Putting the “data” in data scientist
Data is the fuel that powers the modern world. It has virtually limitless potential, from steering autonomous vehicles to helping medical researchers explore cures for cancer. Unfortunately, most data is useless without the ability to properly manage, interpret, and extract value from it.
Data scientists across the world face this challenge as they examine increasingly larger and more unruly data sets. Jesse Freeman, chief evangelist at MissingLink.ai, has been working with his colleagues to solve this dilemma with a deep learning tool that makes data management faster, simpler, and more scalable.
Jesse recently presented at the Open Data Science Conference in Boston, where he discussed some of the common problems data scientists face and how the MissingLink.ai platform aims to reduce and eliminate them.
“We’ve developed all these tools for new software development, and we want to bring that to scientists,” Jesse says. “We talk about putting the data in data sciences because we want to free them up instead of managing everything by hand – to automate it on a day-to-day basis.”
Tackling data science’s biggest challenge
Jesse illustrated the company’s mission using ChestXray14, one of the largest publicly available chest X-ray datasets. Released by the National Institutes of Health Clinical Center (NIHCC) in 2017, it includes more than 65,000 anonymized X-ray images from more than 30,000 patients, many of whom had advanced lung disease.
IDC predicts that the world’s data volume will grow from 33 zettabytes in 2018 to 175 zettabytes by 2025 – more than five times its current size. Jesse discussed the paradox of today’s data scientist: they have troves of invaluable data, but limited tools and resources to realize its full potential.

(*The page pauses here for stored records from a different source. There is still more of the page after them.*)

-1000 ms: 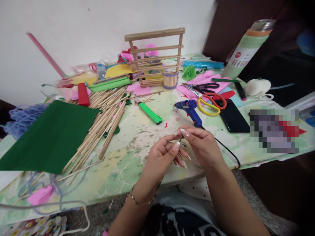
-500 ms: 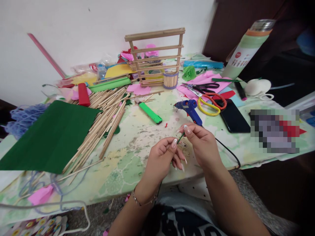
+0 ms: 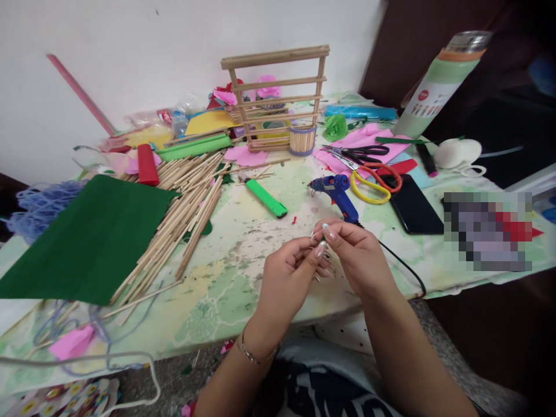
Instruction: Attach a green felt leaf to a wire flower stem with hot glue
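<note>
Close together over the near edge of the table, my left hand (image 3: 290, 275) and my right hand (image 3: 357, 250) meet fingertip to fingertip. Both pinch a thin dark green strip (image 3: 322, 238), of which only a speck shows between the nails; whether it is paper, wire or string I cannot tell. Just beyond my right hand lies a blue hot glue gun (image 3: 336, 194), its black cord running off beside that wrist. A green box cutter (image 3: 267, 198) rests farther off to the left.
Left of my hands lie many thin wooden sticks (image 3: 174, 226) and a dark green sheet (image 3: 93, 240). A stick frame (image 3: 278, 84) with a small stick cup (image 3: 302, 141) stands at the back. To the right are scissors (image 3: 371, 185), a phone (image 3: 417, 205) and a bottle (image 3: 441, 87).
My left hand has moved up and right, so its fingertips now nearly touch those of my right hand. Less of the green strip shows between them.
</note>
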Motion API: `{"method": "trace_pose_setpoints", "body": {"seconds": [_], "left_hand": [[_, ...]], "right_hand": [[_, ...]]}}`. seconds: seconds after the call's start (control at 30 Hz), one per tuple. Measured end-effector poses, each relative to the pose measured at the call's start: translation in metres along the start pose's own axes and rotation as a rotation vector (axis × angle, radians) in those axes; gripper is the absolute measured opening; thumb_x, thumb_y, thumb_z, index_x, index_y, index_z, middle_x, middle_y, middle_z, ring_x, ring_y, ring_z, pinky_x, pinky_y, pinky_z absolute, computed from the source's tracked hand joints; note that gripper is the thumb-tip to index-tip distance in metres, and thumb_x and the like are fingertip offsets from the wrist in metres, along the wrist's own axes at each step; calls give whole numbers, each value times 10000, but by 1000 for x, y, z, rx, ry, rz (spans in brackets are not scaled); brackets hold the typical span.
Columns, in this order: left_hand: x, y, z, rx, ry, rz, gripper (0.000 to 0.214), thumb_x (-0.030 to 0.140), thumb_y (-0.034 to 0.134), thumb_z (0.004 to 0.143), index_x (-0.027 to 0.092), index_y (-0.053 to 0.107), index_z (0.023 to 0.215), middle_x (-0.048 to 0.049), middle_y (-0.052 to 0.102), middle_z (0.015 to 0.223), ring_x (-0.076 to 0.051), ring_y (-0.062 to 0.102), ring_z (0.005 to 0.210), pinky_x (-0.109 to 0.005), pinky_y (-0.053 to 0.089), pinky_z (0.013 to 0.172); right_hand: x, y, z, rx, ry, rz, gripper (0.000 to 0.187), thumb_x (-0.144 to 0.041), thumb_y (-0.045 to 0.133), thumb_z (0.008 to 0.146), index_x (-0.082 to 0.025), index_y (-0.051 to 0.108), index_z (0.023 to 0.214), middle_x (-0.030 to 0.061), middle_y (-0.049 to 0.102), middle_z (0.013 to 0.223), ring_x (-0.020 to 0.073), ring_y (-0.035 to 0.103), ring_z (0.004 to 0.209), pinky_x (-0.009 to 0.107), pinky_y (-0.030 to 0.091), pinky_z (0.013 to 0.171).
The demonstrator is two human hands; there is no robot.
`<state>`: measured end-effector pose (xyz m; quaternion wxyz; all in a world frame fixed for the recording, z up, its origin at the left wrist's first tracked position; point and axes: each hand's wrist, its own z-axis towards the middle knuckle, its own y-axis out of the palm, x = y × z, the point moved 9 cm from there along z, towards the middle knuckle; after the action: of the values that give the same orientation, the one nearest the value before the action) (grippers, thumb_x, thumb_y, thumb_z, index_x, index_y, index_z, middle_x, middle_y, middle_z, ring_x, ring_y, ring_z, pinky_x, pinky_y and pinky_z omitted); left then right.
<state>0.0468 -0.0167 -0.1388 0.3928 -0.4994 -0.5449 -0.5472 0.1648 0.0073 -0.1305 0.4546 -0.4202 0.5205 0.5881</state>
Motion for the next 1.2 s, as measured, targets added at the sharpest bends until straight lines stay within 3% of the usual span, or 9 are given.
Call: {"method": "trace_pose_setpoints", "body": {"seconds": [0.2, 0.33, 0.43, 0.53, 0.67, 0.83, 1.03, 1.2], "left_hand": [[-2, -1, -1, 19, -19, 19, 273, 364, 621, 859, 138, 700, 990, -28, 706, 638, -102, 629, 475, -182, 465, 462], [1, -9, -2, 106, 1, -12, 254, 332, 622, 865, 144, 693, 1021, -13, 702, 630, -87, 624, 470, -164, 457, 456], [2, -9, -3, 112, 19, 2, 251, 340, 619, 868, 139, 698, 995, -14, 697, 627, -88, 618, 466, -172, 461, 453], [2, -8, -4, 108, 41, 31, 264, 346, 612, 874, 145, 702, 1019, -7, 688, 629, -91, 619, 479, -183, 482, 475], [6, -5, -4, 79, 100, 63, 250, 323, 603, 885, 168, 704, 1055, 12, 669, 627, -80, 612, 494, -180, 498, 505], [1, -3, -3, 53, 64, -17, 265, 335, 615, 878, 158, 683, 1062, 10, 672, 617, -77, 615, 485, -163, 476, 486], [-5, -2, 1, 17, -18, -223, 283, 368, 670, 825, 132, 619, 971, -12, 690, 607, -85, 593, 422, -158, 414, 424], [-6, 2, 3, -55, -76, -321, 253, 355, 688, 800, 124, 616, 874, -5, 667, 577, -70, 558, 394, -151, 375, 402]], "right_hand": [[-1, -3, 2, 54, -32, -43, 114, -347, 716, 781, -252, 759, 736, 28, 708, 904, 181, 627, 924, 336, 471, 895], [5, -17, 2, 189, 3, 13, 143, -377, 732, 763, -245, 738, 710, 20, 723, 863, 152, 613, 812, 314, 475, 820], [5, -21, 0, 228, 19, -6, 165, -405, 705, 787, -249, 745, 820, 22, 728, 912, 131, 580, 731, 300, 481, 749], [4, -12, -1, 141, 41, -53, 215, -431, 672, 813, -249, 758, 887, 36, 735, 956, 146, 608, 772, 317, 499, 772], [-6, 2, -2, 3, -39, -77, 102, -324, 698, 806, -269, 775, 847, 21, 735, 926, 167, 648, 889, 316, 511, 840], [-3, -2, -1, 12, -17, -43, 93, -232, 723, 778, -287, 781, 824, -4, 741, 896, 144, 663, 887, 281, 513, 843], [12, -2, -1, 2, 131, 94, 84, -281, 749, 750, -263, 786, 823, 6, 757, 913, 142, 655, 884, 279, 487, 866], [20, 2, -4, -8, 241, 195, 123, -297, 774, 706, -248, 790, 817, 13, 764, 902, 126, 636, 831, 249, 480, 796]]}}
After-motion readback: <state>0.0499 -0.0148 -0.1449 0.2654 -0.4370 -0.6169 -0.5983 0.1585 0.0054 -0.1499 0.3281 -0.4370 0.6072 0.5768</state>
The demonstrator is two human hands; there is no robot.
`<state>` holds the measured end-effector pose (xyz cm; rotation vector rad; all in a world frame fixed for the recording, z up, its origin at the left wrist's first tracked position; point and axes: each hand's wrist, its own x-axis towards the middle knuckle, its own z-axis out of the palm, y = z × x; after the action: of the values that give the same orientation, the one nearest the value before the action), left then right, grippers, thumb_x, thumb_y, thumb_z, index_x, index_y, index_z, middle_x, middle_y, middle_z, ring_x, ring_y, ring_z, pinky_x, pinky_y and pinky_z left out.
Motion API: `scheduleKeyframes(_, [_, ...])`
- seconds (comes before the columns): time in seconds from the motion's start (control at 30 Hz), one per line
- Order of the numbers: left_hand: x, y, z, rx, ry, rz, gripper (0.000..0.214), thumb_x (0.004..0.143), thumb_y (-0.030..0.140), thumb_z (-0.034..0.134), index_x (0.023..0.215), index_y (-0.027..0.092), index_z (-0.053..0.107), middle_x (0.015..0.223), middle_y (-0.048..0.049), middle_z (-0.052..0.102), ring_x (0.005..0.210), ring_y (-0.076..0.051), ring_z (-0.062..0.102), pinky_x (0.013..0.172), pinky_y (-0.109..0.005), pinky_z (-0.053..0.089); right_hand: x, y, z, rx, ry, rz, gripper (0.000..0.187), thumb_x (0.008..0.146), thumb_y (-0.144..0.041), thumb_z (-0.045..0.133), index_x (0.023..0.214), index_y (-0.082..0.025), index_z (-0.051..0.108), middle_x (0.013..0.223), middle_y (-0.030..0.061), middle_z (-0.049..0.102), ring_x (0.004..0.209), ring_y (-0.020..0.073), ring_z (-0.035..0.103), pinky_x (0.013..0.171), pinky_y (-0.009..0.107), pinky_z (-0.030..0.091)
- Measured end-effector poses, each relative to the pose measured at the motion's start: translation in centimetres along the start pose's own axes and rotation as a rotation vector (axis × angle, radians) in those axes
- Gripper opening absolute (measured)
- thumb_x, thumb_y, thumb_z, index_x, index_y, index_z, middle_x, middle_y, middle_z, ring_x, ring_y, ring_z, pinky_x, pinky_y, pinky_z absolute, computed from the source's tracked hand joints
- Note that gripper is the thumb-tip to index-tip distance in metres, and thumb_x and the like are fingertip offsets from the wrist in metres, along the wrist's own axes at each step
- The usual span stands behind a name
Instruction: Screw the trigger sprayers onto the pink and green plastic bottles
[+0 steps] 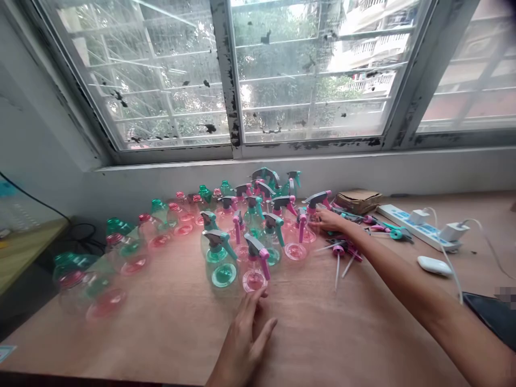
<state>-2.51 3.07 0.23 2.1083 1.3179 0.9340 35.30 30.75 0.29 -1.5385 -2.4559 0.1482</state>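
Observation:
Many clear spray bottles, tinted pink or green, stand on a wooden table [169,328]. My left hand [245,338] lies flat and open on the table, fingertips just short of a pink bottle with a pink trigger [255,269]. My right hand [328,220] reaches far across to the back, its fingers closed at the base of a pink bottle with a grey and pink sprayer head [316,207]. What the fingers grip is not clear. Loose trigger heads with dip tubes [342,252] lie beside my right forearm.
Uncapped bottles [129,252] stand at the left. A small cardboard box [358,200], a white power strip [423,228] with plugged chargers and cables, and a white mouse-like device [434,265] lie at the right. A window with bars runs behind the table.

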Motion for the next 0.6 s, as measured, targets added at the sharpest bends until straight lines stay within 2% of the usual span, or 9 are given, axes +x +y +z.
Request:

For example, ChestXray14’s data can be a starting point to train models to detect cancer and other chest diseases from X-ray images. One deep learning team used heat maps to detect pneumonia. However, on a broader scale, there are myriad complications on the path to accomplishing these goals.
“We talked to a hundred different AI companies, and one of the things we noticed was that if we look at what’s going on under the hood, it can be a tangled mess,” he says. “Sometimes the data scientist is doing all this by hand. Sometimes they don’t understand how to operate the machines, because it’s too hard or complicated to keep them configured. Sometimes they just don’t want to do commits every time you change one line of code.”
Using DeepOps to automate data analysis
To tackle these issues and continue the global tradition of democratizing technology for the masses, MissingLink.ai has conceived a set of practices and tools it calls “DeepOps.” Jesse described it as being like DevOps, but for the deep learning world.
“DeepOps, as we call it, is the core concept of what we’re trying to teach the deep learning community,” says Jesse. “How do we take the same tools and workflows that we use in DevOps when we automate for development and continuous integration? Things that allow us to write code, test it, and send it out and make sure that it’s valid before it goes out to production, without having to bother an engineer.”
DeepOps operates on a few core tenets. First, says Jesse, data must be collected, cleaned up, and labeled systematically. It must also be stored in a way that allows for proper versioning and selective manipulation of specific types and categories of data.
Next, the code must be managed to ensure that it’s always versioned and can be readily compared to previous experiments with no roadblocks in analyzing and understanding various results. Finally, the computer must manage all of this data and code automatically, to minimize the risk of human error and relieve data scientists of the cumbersome manual performance of these tasks.
Enabling data protection, evolution, and exploration
MissingLink.ai accomplishes these DeepOps tenets focusing on three fundamental processes: data protection, evolution, and exploration. To ensure that private data stays protected in the right hands, the platform manages client data without touching or moving the data from customer environments.
Data evolution functionality enables scientists to track how their data changes over time. For example, X-ray labels from different radiologists may differ, requiring updates to maintain consistency and avoid confusing the models during training. MissingLink.ai tracks these changes so that scientists can revert and test previous versions.
Moreover, the platform’s data exploration features help scientists perform advanced data slicing. They can, for instance, leverage deep learning algorithms to readily query and access select data without writing separate scripts, like analyzing X-ray images for female patients aged 18 to 55.
MissingLink.ai also offers capabilities for syncing metadata tracking in between syncs, and cloning to a cloud or local computer. Iterators stream each X-ray image to either source as needed, versus the manual approach of processing all 45 gigabytes of images on a local computer.
Jesse and his team see no reason for data scientists to be held back by the bottlenecks of manual data management. MissingLink’s deep learning solution automates the tedious data organization and code development processes so that scientists can focus on the tasks that require a human touch.
After all, a developer’s time is better spent training AI on the nuances of identifying cancerous X-ray markings than on skimming code for bugs.